Action item:
If a line below contains the string "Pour", copy it out.

══ Dataset excerpts

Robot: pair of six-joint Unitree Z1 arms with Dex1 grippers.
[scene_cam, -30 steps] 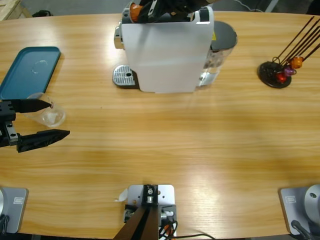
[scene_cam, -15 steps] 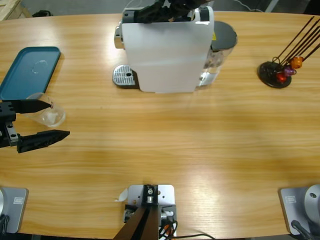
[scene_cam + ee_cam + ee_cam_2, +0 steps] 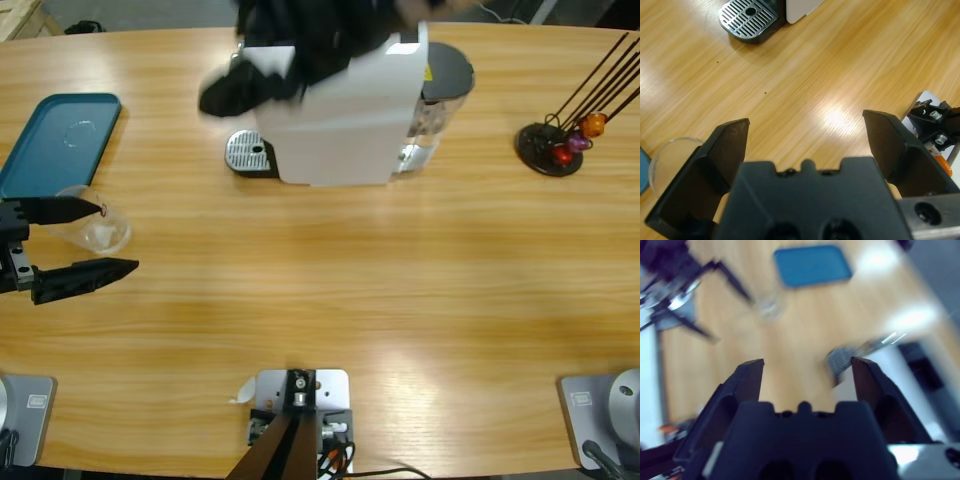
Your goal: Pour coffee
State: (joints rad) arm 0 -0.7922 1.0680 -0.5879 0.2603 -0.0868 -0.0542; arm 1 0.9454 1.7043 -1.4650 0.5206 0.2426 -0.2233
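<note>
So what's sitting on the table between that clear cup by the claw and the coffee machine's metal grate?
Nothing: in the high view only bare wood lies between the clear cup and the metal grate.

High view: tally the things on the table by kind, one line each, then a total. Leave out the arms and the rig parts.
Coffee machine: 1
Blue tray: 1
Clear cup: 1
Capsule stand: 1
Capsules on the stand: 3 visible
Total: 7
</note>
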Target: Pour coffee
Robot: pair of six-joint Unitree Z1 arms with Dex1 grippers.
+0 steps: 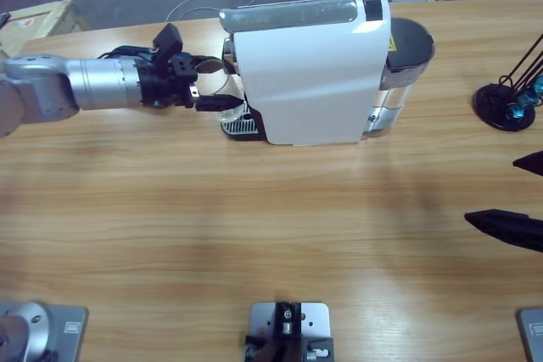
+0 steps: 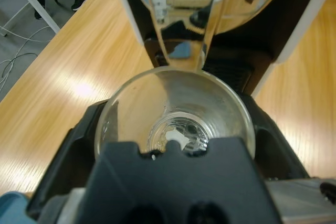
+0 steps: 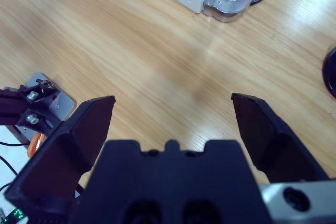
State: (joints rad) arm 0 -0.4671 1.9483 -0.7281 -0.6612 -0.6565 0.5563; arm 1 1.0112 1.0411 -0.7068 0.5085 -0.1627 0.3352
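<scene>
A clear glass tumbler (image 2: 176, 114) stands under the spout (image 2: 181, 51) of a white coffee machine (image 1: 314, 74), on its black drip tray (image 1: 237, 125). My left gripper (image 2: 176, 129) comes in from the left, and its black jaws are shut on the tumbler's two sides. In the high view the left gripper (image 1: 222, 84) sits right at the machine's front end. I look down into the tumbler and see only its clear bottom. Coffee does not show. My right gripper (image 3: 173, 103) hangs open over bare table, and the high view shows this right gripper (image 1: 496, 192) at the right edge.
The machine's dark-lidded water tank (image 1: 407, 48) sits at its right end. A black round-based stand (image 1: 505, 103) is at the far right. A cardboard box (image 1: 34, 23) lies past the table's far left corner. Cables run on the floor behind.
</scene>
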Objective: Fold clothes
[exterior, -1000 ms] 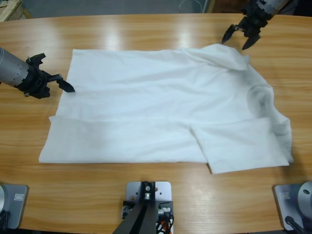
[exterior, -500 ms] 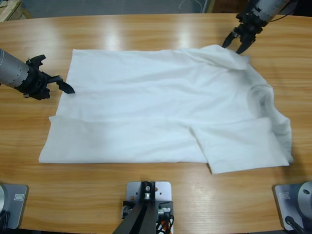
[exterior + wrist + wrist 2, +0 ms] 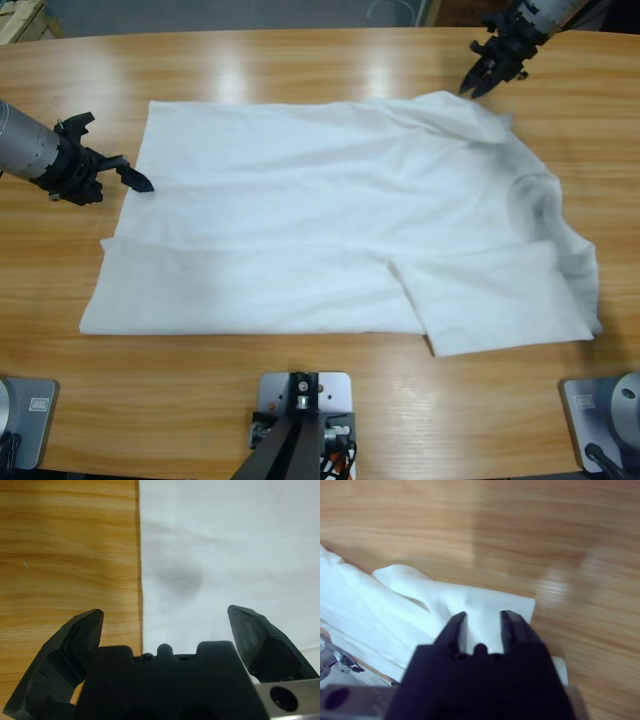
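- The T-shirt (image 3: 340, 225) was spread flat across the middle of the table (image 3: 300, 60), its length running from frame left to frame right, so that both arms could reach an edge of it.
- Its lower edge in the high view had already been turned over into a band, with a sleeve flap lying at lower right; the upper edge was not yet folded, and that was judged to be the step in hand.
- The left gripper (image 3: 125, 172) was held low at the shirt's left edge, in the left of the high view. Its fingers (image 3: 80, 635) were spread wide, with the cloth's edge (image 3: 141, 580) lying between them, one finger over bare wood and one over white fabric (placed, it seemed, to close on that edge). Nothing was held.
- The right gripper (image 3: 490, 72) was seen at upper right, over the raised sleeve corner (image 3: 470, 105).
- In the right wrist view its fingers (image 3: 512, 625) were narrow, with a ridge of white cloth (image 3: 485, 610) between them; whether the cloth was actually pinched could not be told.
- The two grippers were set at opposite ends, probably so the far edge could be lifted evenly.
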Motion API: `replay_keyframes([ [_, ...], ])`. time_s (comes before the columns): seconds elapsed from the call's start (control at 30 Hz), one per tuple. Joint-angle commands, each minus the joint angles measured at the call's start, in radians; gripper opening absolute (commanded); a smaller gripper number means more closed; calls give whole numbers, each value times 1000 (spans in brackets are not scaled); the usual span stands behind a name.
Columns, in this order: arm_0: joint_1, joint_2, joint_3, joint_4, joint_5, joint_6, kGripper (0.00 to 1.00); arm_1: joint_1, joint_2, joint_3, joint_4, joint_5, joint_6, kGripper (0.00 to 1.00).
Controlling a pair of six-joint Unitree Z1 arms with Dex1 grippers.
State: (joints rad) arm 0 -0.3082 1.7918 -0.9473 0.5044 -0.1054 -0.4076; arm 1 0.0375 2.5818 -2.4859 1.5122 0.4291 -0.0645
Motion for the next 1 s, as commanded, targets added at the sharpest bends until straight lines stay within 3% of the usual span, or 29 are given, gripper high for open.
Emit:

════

Solution to this problem:
Your goal: Pour coffee
Target: Pour coffee

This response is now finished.